I'm not sure the "slow input iterable, fast task, competing tasks from other
sources" case is all that interesting. Uses of Executor.map in the first place
are usually a replacement for complex task submission; perhaps my viewpoint is
blinkered, but I see the Executors used for *either* explicit use of submit
*or* map, rather than mixing and matching (you might use it for both, but
rarely interleave usages). Without a mix and match scenario (and importantly, a
mix and match scenario where enough work is submitted before the map to occupy
all workers, and very little work is submitted after the map begins to space
out map tasks such that additional map input is requested while workers are
idle), the smallish default prefetch is an improvement, simply by virtue of
getting initial results more quickly.
The solution of making a dedicated input thread would introduce quite a lot of
additional complexity, well beyond what I think it justifiable for a relatively
niche use case, especially one with many available workarounds, e.g.
1. Raising the prefetch count explicitly
2. Having the caller listify the iterable (similar to passing an arbitrarily
huge prefetch value, with the large prefetch value having the advantage of
sending work to the workers immediately, while listifying has the advantage of
allowing you to handle any input exceptions up front rather than receiving them
lazily during processing)
3. Use cheaper inputs (e.g. the query string, not the results of the DB query)
and perform the expensive work as part of the task (after all, the whole point
is to parallelize the most expensive work)
4. Using separate Executors so the manually submitted work doesn't interfere
with the mapped work, and vice versa
5. Making a separate ThreadPoolExecutor to generate the expensive input values
via its own map function (optionally with a larger prefetch count), e.g.
instead of
with SomeExecutor() as executor:
for result in executor.map(func, (get_from_db(query) for query in queries)):
do:
with SomeExecutor() as executor, ThreadPoolExecutor() as inputexec:
inputs = inputexec.map(get_from_db, queries)
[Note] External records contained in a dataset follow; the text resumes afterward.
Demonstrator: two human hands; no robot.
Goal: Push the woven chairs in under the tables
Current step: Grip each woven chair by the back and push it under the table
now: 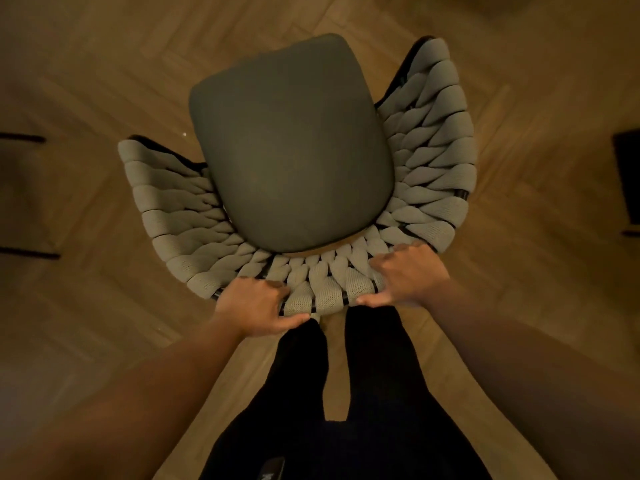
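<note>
Head camera: we are gripping the woven chair (301, 188) by its backrest rim, left hand (254, 304) and right hand (403, 277) both curling their fingers over it. It is standing on the wooden floor (104, 81); no desk is clearly showing, so next we are probably steering toward one.

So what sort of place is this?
Probably a café or dining room, though no table shows: a woven chair with a dark cushion, a herringbone wood floor, and dark bars, perhaps furniture legs, at the left edge.
</note>
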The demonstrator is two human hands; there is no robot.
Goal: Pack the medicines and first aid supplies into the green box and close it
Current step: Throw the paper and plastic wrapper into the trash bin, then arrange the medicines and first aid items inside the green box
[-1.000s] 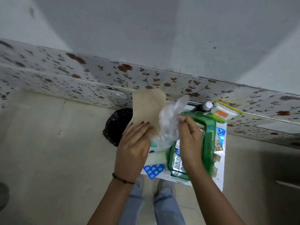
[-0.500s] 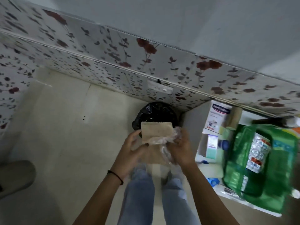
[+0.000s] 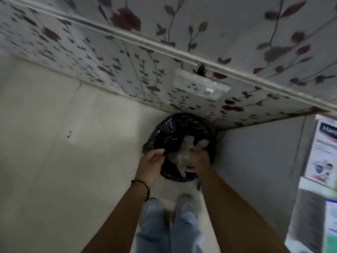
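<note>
My left hand (image 3: 151,162) and my right hand (image 3: 199,159) are low over the mouth of a black-lined waste bin (image 3: 175,125). Between them is a beige backing card (image 3: 179,152) with a crumpled clear plastic wrapper (image 3: 201,143) at its right, both partly inside the bin. My left fingers pinch the card's left edge and my right hand grips the wrapper side. The frame is blurred. The green box is out of view. A white medicine carton (image 3: 326,148) stands on the table at the far right.
The bin sits on the pale floor in the corner between the floral wall panel (image 3: 164,73) and the grey side of the table (image 3: 255,161). My feet and jeans (image 3: 169,225) are just behind the bin. More packets show at the table's right edge (image 3: 331,216).
The view swung left and down, away from the table and green box. Both hands carried the card and wrapper down from chest height into the bin's opening.
</note>
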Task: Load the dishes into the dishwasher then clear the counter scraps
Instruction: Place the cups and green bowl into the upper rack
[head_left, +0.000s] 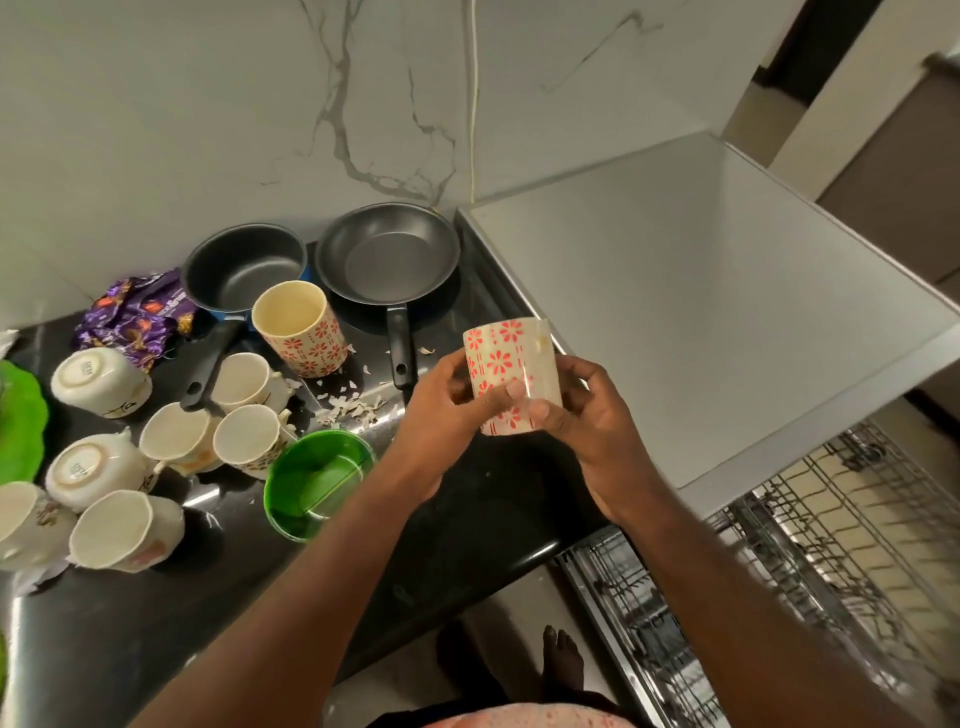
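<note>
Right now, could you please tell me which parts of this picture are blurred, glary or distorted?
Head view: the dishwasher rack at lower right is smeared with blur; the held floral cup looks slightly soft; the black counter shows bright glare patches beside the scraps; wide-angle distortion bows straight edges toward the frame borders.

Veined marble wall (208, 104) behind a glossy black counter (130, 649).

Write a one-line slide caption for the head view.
Left hand and right hand hold a red-flowered tumbler over the black counter beside the open dishwasher rack; cups, pans and scraps wait.
</note>
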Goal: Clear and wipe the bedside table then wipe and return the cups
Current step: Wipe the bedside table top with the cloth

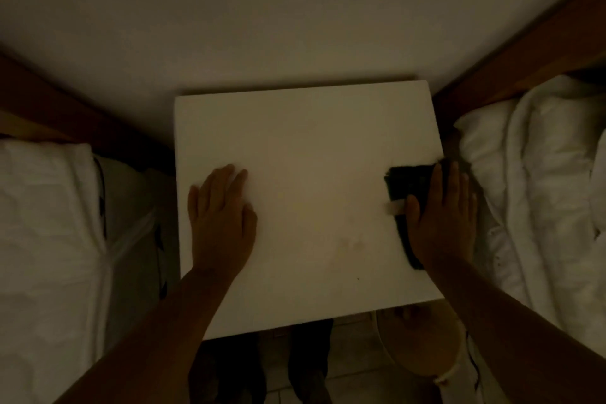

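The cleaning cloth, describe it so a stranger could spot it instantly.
Find the white bedside table between two beds. Near its right edge, the right hand presses flat on a cloth. It is the only dark thing on the pale top.

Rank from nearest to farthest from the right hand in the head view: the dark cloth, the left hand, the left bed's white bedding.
1. Dark cloth: under the right hand, at the table's right edge.
2. Left hand: flat on the table's left side.
3. Left bed's white bedding: beyond the table's left edge.

Both bare forearms reach forward over the bedside table (305,128). The left hand (221,223) lies flat, fingers spread, near its left edge. The right hand (441,216) presses palm-down at the right edge.
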A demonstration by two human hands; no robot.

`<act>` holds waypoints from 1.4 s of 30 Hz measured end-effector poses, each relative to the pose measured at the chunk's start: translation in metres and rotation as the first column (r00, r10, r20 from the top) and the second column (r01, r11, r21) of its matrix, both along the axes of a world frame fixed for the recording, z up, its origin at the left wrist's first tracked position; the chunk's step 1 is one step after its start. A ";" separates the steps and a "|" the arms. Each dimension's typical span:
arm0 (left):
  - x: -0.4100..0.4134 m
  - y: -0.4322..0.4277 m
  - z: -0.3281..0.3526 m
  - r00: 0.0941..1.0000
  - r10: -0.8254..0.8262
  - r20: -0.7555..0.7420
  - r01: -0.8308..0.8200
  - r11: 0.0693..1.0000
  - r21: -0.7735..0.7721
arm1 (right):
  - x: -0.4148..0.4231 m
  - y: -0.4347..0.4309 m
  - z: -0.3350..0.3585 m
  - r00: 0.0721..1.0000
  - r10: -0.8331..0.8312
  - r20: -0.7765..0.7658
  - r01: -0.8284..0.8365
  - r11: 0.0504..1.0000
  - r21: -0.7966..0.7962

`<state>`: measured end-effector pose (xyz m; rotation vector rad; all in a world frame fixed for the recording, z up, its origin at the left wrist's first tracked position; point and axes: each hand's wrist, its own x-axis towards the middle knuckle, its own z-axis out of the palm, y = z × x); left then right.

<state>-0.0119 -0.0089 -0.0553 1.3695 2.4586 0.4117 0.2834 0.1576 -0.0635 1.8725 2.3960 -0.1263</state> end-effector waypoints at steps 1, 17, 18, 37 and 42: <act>-0.001 -0.001 0.000 1.000 -0.009 0.019 0.009 1.000 -0.001 | 0.000 -0.005 0.001 1.000 -0.007 0.014 0.007 1.000 0.001; -0.040 -0.040 0.034 0.900 0.054 0.432 -0.151 0.970 0.193 | -0.136 -0.169 0.012 0.954 0.282 -0.104 -0.298 0.931 -0.211; -0.045 -0.038 0.036 0.895 0.055 0.442 -0.159 0.967 0.200 | -0.149 -0.181 0.013 0.941 0.315 -0.126 -0.336 0.915 -0.224; -0.050 -0.019 0.039 0.942 -0.110 0.319 0.142 0.986 -0.081 | -0.205 -0.249 0.002 0.525 0.799 -0.292 -0.849 0.513 -0.122; -0.043 -0.022 0.030 0.957 -0.098 0.272 0.121 0.990 -0.068 | -0.146 -0.204 0.008 0.635 0.735 -0.238 -0.771 0.623 -0.134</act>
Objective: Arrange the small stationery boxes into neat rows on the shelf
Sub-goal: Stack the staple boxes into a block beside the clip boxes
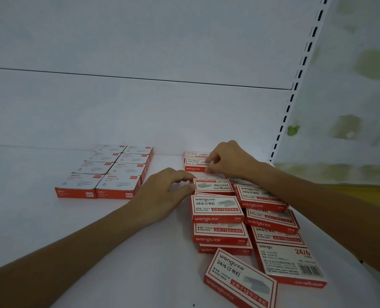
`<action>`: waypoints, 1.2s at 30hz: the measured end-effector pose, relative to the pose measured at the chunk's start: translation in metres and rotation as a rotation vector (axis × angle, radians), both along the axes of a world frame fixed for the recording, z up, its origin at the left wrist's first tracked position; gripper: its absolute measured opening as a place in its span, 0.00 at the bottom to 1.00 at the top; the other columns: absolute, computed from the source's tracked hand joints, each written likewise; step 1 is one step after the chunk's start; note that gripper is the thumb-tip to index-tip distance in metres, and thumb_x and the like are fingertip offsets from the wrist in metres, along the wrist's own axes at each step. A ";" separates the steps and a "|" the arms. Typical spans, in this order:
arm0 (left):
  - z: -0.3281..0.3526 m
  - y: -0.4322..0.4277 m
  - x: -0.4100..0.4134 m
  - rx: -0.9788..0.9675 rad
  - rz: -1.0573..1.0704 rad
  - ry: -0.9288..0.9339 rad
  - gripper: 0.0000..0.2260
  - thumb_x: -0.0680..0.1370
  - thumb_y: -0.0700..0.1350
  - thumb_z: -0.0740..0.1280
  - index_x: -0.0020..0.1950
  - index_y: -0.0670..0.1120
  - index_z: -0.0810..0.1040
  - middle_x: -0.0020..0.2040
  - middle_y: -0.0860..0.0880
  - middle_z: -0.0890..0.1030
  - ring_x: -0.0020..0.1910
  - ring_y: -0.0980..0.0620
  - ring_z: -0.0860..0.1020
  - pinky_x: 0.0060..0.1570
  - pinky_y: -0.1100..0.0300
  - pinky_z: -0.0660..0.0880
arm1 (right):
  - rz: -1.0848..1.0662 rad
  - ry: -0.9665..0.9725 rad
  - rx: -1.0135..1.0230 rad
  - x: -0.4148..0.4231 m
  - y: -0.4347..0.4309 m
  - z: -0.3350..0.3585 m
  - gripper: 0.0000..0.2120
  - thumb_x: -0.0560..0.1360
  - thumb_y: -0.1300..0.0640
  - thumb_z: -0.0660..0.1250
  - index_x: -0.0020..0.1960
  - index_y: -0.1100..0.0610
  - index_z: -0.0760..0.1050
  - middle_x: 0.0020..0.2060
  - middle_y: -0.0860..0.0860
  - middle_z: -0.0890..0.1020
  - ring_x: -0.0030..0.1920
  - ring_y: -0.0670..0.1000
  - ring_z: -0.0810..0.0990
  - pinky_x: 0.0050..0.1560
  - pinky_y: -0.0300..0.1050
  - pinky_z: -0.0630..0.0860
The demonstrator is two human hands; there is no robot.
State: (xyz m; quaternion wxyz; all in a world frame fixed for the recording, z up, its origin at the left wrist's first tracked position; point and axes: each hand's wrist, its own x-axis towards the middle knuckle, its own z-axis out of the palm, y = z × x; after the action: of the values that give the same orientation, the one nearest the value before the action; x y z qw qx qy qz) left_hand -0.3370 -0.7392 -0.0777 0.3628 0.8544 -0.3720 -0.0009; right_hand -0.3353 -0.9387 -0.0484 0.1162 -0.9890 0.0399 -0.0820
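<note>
Paper-clip boxes (109,172) sat in two tidy rows at the left of the shelf (51,230), seemingly done. Beside them the left hand (162,194) pinched the edge of a reversed staple box (213,186), and the right hand (229,160) pinched a rear staple box (195,162) farther back. Nearer staple boxes (271,221) overlapped and a front box (240,278) lay askew, so roughly half seemed left.

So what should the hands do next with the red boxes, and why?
Probably the left hand should slide the upside-down box it pinches back against the back box that the right hand holds. There is a gap between them. The front boxes lie crooked, unlike the tidy paper clip boxes on the left.
</note>
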 end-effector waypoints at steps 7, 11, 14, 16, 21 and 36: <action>-0.001 -0.001 0.001 -0.010 0.000 0.017 0.15 0.77 0.53 0.60 0.62 0.53 0.74 0.61 0.53 0.75 0.57 0.57 0.71 0.55 0.63 0.66 | 0.007 -0.005 -0.007 0.002 0.002 0.001 0.18 0.71 0.50 0.70 0.58 0.57 0.78 0.51 0.53 0.80 0.42 0.47 0.74 0.47 0.42 0.74; -0.001 -0.002 0.001 0.008 0.006 0.028 0.15 0.77 0.53 0.60 0.62 0.53 0.73 0.61 0.53 0.75 0.56 0.58 0.71 0.53 0.63 0.66 | 0.000 -0.006 -0.002 0.004 0.002 0.001 0.18 0.71 0.51 0.70 0.58 0.57 0.78 0.51 0.54 0.79 0.42 0.47 0.74 0.48 0.43 0.76; -0.001 -0.003 0.001 0.014 0.000 0.035 0.16 0.77 0.54 0.60 0.63 0.52 0.73 0.61 0.53 0.74 0.54 0.58 0.70 0.51 0.64 0.65 | -0.004 -0.006 -0.001 0.003 0.001 0.000 0.18 0.71 0.50 0.70 0.59 0.56 0.77 0.52 0.54 0.78 0.44 0.48 0.74 0.48 0.43 0.76; -0.001 -0.002 0.001 0.007 -0.001 0.040 0.17 0.76 0.54 0.61 0.63 0.52 0.73 0.61 0.53 0.74 0.53 0.59 0.70 0.50 0.65 0.65 | 0.001 -0.006 -0.007 0.003 0.001 -0.001 0.18 0.71 0.50 0.69 0.59 0.56 0.77 0.53 0.55 0.78 0.44 0.48 0.74 0.49 0.44 0.75; 0.001 -0.003 0.000 -0.013 -0.003 0.056 0.18 0.73 0.57 0.63 0.61 0.53 0.74 0.54 0.57 0.72 0.51 0.60 0.69 0.43 0.75 0.62 | 0.033 0.025 -0.019 0.002 -0.001 0.001 0.17 0.73 0.46 0.67 0.57 0.54 0.78 0.54 0.54 0.77 0.45 0.48 0.73 0.44 0.42 0.71; 0.007 0.000 -0.001 -0.268 -0.061 0.169 0.07 0.71 0.48 0.70 0.44 0.57 0.73 0.41 0.60 0.82 0.45 0.59 0.80 0.46 0.67 0.74 | 0.214 0.046 0.195 -0.065 -0.001 0.024 0.11 0.71 0.43 0.66 0.50 0.46 0.80 0.41 0.36 0.80 0.42 0.39 0.80 0.39 0.30 0.74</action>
State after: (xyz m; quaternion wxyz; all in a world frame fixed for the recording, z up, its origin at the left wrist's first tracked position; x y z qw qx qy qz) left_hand -0.3376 -0.7392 -0.0712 0.5033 0.7835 -0.3627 -0.0341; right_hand -0.3999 -0.9394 -0.0247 0.2188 -0.9733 -0.0552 -0.0421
for result in executor.map(func, inputs):
Point is, yes, there will still be niche cases where Executor.map isn't
perfect, but this patch is intentionally a bit more minimal to keep the Python
code base simple (no marshaling exceptions across thread boundaries) and avoid
extreme behavioral changes; it has some smaller changes, e.g. it necessarily
means input-iterator-triggered exceptions can be raised after some results are
successfully produced, but it doesn't involve adding more implicit threading,
marshaling exceptions across threads, etc.
Your proposed alternative, with a thread for prefetching inputs, a thread for
sending tasks, and a thread for returning results creates a number of problems:
1. As you mentioned, if no prefetch limit is imposed, memory usage remains
unbounded; if the input is cheap to generate and slow to process, memory
exhaustion is nearly guaranteed for infinite inputs, and more likely for "very
large" inputs. I'd prefer the default arguments to be stable in (almost) all
cases, rather than try to maximize performance for rare cases at the expense of
stability in many cases.
2. When input generation is CPU bound, you've just introduced an additional
source of unavoidable GIL contention; granted, after the GIL fixes in 3.2, GIL
contention tends to hurt less (before those fixes, I could easily occupy 1.9
cores doing 0.5 cores worth of actual work with just two CPU bound threads).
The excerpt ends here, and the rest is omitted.